ロシア、ウクライナを大規模空爆 エネルギー施設に被害 各地で停電

[キーウ 21日 ロイター] - ロシア軍は21日、ウクライナの首都キーウ(キエフ)を含む各地に大規模な空爆を行い、全土でエネルギー・インフラ施設が被害を受けた。政府当局者によると、空爆で2人が死亡したほか、9歳の少女を含む少なくとも18人が負傷した。

この日の空爆は過去数週間で最も規模が大きく、ウクライナ当局者は冬季を前にロシア軍がウクライナの電力網を標的に新たな空爆を開始したとの見方を示している。昨冬はロシア軍の重要インフラに対する度重なる空爆で大規模な停電が引き起こされ、何百万人もの人々が厳しい寒さにさらされた。

この日の攻撃を受け、ウクライナ西部、中部、東部の5つの地域で停電が発生。アンドレイ・オサドチュク議員は「冬季を前に(ロシア軍は)ウクライナのエネルギーインフラに対するミサイル攻撃を再開した」と短文投稿サイトのX(旧ツイッター)に投稿した。

ウクライナの電力会社ウクルエネルゴによると、ロシア軍によるウクライナの電力インフラへに対する攻撃は6カ月ぶりで、西部と中部の施設が被害を受けた。リブネ、ジトーミル、キーウ、ドニエプロペトロフスク、ハリコフの各地域で停電が発生したという。

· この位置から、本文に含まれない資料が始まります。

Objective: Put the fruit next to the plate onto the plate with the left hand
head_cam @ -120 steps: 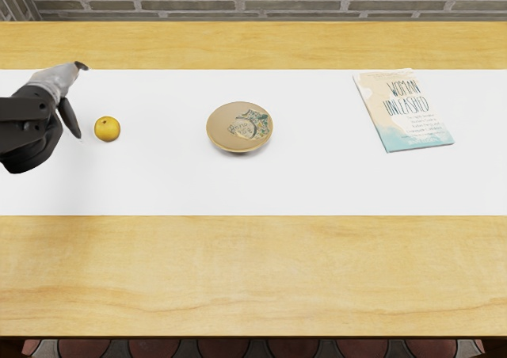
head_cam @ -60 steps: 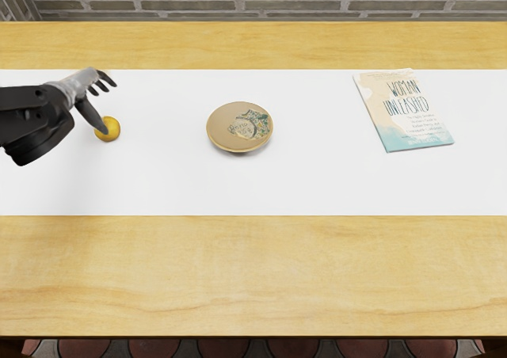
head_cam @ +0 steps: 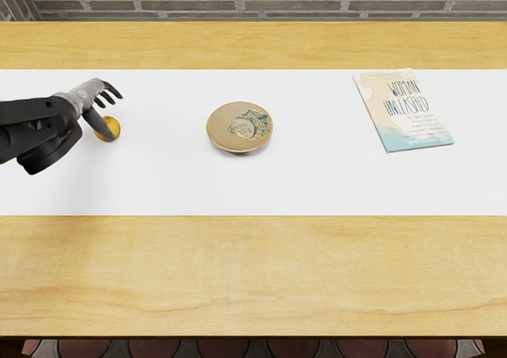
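Left hand [head_cam: 85, 104] reaches in from the left edge of the frame, its fingers [head_cam: 109, 94] spread and apart, not closed on anything. One dark digit hangs down across the left side of the fruit [head_cam: 112, 128], so hand and fruit overlap in this view; whether they actually touch cannot be told.

That small round yellow fruit sits on the white strip [head_cam: 253, 176] that runs across the counter [head_cam: 253, 279], in the left part of the frame, just to the lower right of the hand. Being round, it has no long axis to line up with, so any approach angle should serve.

To the right of the fruit, well apart from it and near the middle of the frame, lies the plate [head_cam: 221, 128], with nothing on it. A book [head_cam: 404, 108] rests at the upper right, far from the action.

No right arm shows. The fruit looks ready to be enclosed, then carried rightward to the plate.
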You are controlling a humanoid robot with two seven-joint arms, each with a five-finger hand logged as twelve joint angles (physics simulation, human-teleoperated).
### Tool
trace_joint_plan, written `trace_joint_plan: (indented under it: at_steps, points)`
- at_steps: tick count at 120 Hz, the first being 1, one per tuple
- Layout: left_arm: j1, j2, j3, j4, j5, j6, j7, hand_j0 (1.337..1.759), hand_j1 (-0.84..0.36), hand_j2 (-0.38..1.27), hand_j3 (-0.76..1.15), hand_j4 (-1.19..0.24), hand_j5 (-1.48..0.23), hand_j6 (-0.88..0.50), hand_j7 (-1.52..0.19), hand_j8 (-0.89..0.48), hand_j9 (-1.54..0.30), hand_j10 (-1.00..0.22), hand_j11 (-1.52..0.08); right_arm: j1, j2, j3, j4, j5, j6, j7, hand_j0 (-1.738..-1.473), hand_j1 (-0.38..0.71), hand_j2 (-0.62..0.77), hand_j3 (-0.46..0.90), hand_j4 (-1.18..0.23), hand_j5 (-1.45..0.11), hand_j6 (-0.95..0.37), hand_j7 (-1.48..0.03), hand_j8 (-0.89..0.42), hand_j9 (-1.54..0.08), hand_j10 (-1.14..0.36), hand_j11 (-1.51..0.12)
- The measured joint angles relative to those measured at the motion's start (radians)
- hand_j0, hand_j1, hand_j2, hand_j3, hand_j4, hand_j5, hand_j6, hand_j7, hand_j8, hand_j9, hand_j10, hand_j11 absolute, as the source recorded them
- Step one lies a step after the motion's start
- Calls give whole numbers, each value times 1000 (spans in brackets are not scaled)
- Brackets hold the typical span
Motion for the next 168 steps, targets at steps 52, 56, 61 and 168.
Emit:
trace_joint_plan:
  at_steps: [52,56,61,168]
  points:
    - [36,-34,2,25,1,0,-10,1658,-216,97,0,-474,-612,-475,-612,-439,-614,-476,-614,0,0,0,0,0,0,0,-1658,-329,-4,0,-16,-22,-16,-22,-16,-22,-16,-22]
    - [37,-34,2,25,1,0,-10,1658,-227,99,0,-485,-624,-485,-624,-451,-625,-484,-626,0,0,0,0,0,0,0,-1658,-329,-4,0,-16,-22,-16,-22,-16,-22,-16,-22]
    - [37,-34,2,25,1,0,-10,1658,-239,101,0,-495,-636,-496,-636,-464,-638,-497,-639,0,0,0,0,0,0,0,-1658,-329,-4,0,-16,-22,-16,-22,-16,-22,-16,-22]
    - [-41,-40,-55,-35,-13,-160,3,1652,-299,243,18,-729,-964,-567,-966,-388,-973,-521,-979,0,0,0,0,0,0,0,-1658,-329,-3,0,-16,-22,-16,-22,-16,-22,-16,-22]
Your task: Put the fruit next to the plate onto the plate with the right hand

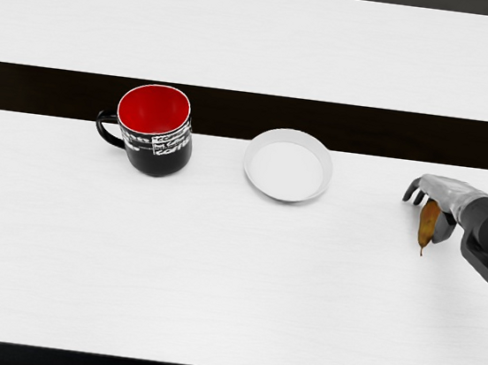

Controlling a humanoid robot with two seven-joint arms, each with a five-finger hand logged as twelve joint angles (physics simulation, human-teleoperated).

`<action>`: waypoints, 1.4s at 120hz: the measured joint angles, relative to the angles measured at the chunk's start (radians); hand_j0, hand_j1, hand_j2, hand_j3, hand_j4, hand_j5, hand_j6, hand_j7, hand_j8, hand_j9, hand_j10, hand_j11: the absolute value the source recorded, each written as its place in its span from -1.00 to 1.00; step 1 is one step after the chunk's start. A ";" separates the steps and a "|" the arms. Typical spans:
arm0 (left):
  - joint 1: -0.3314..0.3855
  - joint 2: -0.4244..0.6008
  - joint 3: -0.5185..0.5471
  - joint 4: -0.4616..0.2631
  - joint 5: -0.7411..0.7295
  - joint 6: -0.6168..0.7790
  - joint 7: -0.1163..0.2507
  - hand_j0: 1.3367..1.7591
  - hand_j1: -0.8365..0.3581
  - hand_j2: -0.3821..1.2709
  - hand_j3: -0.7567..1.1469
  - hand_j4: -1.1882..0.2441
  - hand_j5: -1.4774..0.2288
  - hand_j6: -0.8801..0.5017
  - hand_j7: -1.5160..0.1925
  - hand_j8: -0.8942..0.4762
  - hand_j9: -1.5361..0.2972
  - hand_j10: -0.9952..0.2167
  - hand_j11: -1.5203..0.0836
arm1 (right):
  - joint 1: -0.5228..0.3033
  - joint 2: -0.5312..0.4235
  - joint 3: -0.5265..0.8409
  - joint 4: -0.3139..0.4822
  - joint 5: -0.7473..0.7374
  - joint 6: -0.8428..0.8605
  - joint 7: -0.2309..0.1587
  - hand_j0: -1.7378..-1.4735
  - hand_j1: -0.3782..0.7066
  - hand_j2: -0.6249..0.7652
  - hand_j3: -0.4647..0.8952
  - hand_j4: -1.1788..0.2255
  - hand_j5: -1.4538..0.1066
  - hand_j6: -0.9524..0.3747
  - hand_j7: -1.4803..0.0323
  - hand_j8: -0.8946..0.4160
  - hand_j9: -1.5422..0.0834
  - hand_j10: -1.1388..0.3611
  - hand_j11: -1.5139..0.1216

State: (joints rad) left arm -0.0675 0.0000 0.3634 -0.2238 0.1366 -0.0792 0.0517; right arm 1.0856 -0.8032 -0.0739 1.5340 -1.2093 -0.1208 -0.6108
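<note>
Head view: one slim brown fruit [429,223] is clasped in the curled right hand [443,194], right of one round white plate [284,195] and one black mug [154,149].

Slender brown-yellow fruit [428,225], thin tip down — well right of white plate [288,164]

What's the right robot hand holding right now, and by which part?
The right robot hand grips the brown fruit by its upper end; its thin tip points down, free of the fingers.
</note>
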 joint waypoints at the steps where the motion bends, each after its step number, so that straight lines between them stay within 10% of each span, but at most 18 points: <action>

ロシア国防省は声明で、軍事産業施設、無線情報施設、破壊工作グループの訓練センターを攻撃したと表明。全ての標的を攻撃したとしている。

訪米中のウクライナのゼレンスキー大統領は、ロシア軍による大規模な攻撃を非難。バイデン米大統領との会談を前に「(ウクライナに対する)一段の防空を。(ロシアに対する)一段の制裁を。最前線のウクライナ兵士に対する一段の支援を」と対話アプリ「テレグラム」に投稿した。

<全土に被害>

ウクライナ当局者によると、ロシア軍は一晩のうちに43発の巡航ミサイルを数回に分けて発射。このうち36発を迎撃したとしている。

ウクライナのクリメンコ内相は早朝の空爆で北部キーウ州、中部チェルカスイ州、東部ハリコフ市で負傷者が出たとメッセージアプリ「テレグラム」に投稿した。多数の州で爆発音が聞こえたとも述べた。

キーウのクリチコ市長は、9歳の少女を含む7人が市内で負傷したと明らかにした。市中心部にはミサイルの破片が落下し、インフラ施設や数軒のビルが損傷したという。

西部リビウ州のコジツキー知事によると、ポーランドとの国境から約60キロのドロホビッチ市にロシア軍が発射したミサイル3発が着弾したという。

内務省や地方当局は、東部ハリコフ州、西部のフメリニツキー、リブネ、リビウ、イワノフランコフスクの4州、中部ビンニツァ州で爆発があったとしている。

これとは別に、南部ヘルソン州のプロクジン知事は夜間にヘルソン市の寮がロシア軍の砲撃を受け、2人が死亡したと明らかにした。

<ウクライナ軍、クリミアの空軍基地を攻撃と表明>

ウクライナ軍は、ロシア占領下のクリミアにあるサキ空軍基地を攻撃したと発表。ウクライナ軍は詳細は明らかにしていないが、ウクライナの情報筋は基地の設備が深刻な被害を受けたとしている。

ロシアは2014年にクリミアを一方的に「併合」。クリミアのロシア側責任者、セルゲイ・アクショーノフ氏の顧問は、ウクライナのミサイルはどれも標的に命中ししていないと述べ、主張が食い違っている。